Think of Them as Necessories, Not Accessories
Tell the customer what they needOctober 9, 2013 By Elly Valas
It’s not easy asking customers who have already committed to making significant purchases to give you more money. Often, associates are afraid that by doing so, they’ll scare the buyers off and they won’t make any sale.
Or perhaps the concern is in disturbing a hard-fought battle to establish a relationship with a client. No one wants to look like a used car salesman groveling after a bigger commission.
What if we turned our thinking around? What if instead of looking at accessories as things we have to add to a customer’s purchase, we see them as merchandise that customers must have.
It’s easy to make a fashion statement with a pair of designer sunglasses, for example, but my ophthalmologist regularly reminds me of the need to use polarizing sunglasses every time I’m in the sun.
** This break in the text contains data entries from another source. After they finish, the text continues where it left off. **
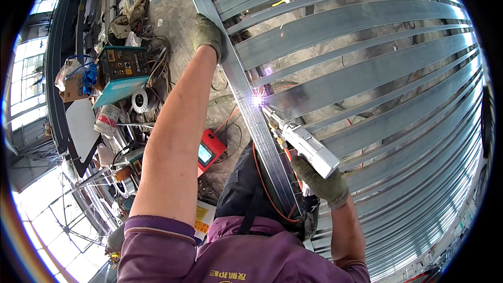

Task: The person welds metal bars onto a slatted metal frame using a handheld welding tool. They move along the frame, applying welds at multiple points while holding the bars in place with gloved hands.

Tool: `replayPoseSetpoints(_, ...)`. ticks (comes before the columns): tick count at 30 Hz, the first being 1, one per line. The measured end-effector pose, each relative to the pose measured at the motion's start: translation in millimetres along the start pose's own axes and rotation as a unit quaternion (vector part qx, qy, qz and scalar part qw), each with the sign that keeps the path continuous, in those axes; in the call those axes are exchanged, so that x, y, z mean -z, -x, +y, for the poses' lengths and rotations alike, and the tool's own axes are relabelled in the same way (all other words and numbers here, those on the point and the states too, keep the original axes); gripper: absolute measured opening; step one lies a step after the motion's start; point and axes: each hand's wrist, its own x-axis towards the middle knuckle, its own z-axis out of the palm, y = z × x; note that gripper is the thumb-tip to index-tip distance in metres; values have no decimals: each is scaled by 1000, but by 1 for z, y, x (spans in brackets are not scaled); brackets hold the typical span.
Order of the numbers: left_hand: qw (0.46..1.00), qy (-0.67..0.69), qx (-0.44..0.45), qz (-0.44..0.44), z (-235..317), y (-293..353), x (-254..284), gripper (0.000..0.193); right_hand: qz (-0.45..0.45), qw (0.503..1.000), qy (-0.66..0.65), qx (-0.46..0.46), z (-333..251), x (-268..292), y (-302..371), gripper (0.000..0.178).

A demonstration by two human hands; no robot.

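My right hand, in a green work glove, is closed round the grip of a white and silver handheld welding gun. The gun's nozzle points up and left, and a bright violet-white spark glows at its tip, where a crossbar meets the long galvanized steel rail. My left hand, also gloved, grips the edge of that rail farther away; its fingertips are partly hidden. Parallel steel slats run off to the right from the rail. An orange hose hangs by the gun.
To the left stand a teal-and-black control box, a wire spool and a white bucket. A red device with a lit screen lies on the concrete floor beside my left arm. Cables trail near the box.
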Motion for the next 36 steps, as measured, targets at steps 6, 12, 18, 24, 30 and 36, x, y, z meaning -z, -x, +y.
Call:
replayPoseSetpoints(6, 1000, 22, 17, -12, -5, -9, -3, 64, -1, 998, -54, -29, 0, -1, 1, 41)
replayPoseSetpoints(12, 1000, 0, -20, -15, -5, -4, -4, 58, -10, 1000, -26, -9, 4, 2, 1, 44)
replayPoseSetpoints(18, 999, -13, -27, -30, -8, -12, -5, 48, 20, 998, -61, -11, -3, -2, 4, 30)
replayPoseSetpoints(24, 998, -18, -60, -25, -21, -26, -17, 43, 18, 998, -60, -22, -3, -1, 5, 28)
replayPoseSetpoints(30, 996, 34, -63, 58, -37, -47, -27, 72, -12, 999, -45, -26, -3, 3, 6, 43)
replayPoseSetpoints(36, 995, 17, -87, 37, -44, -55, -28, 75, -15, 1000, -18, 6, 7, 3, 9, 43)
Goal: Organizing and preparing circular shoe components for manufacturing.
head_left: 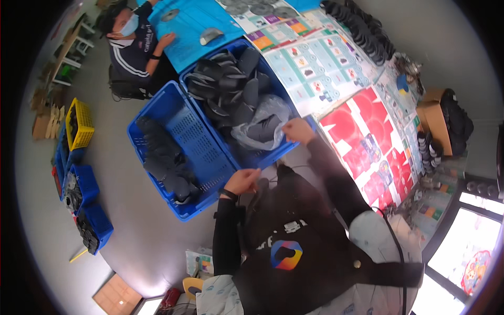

To him, they’re not an accessory but a way to protect my eyesight.
I think it was iconic industry trainer and media guru Steve Bryant who coined the term “necessories"—items that were necessary to optimize the performance of products the customer is buying.
In order to really enjoy that new flat screen, you need either a great looking new stand or a mount to hang it on the wall. In order to protect it from power surges and lightening, you need a surge protector. It’s important to use good quality HDMI cables to get the best possible picture from your cable box, DVD or media player.
Why let a customer buy a top-of-the line bed without at least suggesting an adjustable base? After all, if they watch TV or read in bed wouldn’t it be easier with one? Those same customers really need new pillows because they’re probably sleeping on old ones. They may not understand that need unless you tell them.
I’ve had friends who bought a new top-of-bed from an independent dealer simply because he displayed it.